Exercise description :: Please give back only the lines below from the one containing "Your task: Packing" to the one containing "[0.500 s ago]", each repeated word for word, both ends included.

━━━━━ Extracted data ━━━━━

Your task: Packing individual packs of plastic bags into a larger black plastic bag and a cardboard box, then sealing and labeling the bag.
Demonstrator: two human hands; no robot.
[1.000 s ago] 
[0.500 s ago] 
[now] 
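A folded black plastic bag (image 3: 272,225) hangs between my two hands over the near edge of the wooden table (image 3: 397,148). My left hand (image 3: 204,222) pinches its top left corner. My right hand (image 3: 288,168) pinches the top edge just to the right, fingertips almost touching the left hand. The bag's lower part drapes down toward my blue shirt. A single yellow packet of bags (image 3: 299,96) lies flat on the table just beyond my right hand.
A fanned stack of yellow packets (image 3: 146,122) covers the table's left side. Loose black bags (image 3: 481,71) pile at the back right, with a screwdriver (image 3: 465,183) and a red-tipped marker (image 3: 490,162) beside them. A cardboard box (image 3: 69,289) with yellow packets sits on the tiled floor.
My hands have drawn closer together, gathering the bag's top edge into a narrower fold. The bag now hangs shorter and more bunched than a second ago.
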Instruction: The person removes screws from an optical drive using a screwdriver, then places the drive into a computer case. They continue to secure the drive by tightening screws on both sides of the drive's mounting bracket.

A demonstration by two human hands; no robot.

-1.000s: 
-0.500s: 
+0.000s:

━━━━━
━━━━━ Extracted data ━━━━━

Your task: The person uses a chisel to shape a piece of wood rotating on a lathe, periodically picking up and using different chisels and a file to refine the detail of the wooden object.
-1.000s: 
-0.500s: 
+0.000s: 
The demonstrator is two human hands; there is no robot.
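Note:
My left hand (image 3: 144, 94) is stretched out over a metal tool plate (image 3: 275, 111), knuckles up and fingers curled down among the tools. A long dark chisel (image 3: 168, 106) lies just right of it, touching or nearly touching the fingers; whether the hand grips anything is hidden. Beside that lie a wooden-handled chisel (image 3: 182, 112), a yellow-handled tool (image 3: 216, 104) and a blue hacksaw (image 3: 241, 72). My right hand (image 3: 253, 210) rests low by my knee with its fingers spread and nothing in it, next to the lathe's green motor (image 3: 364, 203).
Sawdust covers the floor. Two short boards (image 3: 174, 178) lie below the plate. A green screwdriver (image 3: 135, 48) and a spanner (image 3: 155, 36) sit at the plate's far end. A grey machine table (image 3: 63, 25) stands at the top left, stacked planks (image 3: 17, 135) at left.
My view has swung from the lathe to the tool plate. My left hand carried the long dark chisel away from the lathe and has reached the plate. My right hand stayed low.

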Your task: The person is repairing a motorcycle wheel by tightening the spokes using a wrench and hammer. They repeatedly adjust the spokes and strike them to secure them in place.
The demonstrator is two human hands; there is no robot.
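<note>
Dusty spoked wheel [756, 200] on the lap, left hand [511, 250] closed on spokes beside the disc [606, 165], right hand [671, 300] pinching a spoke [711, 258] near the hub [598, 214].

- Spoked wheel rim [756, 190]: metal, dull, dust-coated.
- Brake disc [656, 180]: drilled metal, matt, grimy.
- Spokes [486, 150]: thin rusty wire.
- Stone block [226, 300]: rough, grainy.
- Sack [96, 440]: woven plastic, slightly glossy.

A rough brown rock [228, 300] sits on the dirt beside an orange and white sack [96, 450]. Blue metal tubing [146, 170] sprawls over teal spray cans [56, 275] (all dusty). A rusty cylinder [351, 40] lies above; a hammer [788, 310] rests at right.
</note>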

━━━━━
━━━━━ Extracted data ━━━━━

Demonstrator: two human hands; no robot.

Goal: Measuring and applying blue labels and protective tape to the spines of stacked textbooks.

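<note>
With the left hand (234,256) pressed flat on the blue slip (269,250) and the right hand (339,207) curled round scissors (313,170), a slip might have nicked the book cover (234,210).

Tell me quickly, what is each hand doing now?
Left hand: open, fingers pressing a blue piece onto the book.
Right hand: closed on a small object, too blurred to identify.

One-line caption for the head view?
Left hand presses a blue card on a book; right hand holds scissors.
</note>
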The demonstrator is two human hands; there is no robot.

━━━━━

Finished exercise ::
Your task: Packing individual packs of plastic bags into a larger black plastic bag and a cardboard box, then sealing and labeling the bag.
Demonstrator: two human hands; no robot.
[1.000 s ago] 
[0.500 s ago] 

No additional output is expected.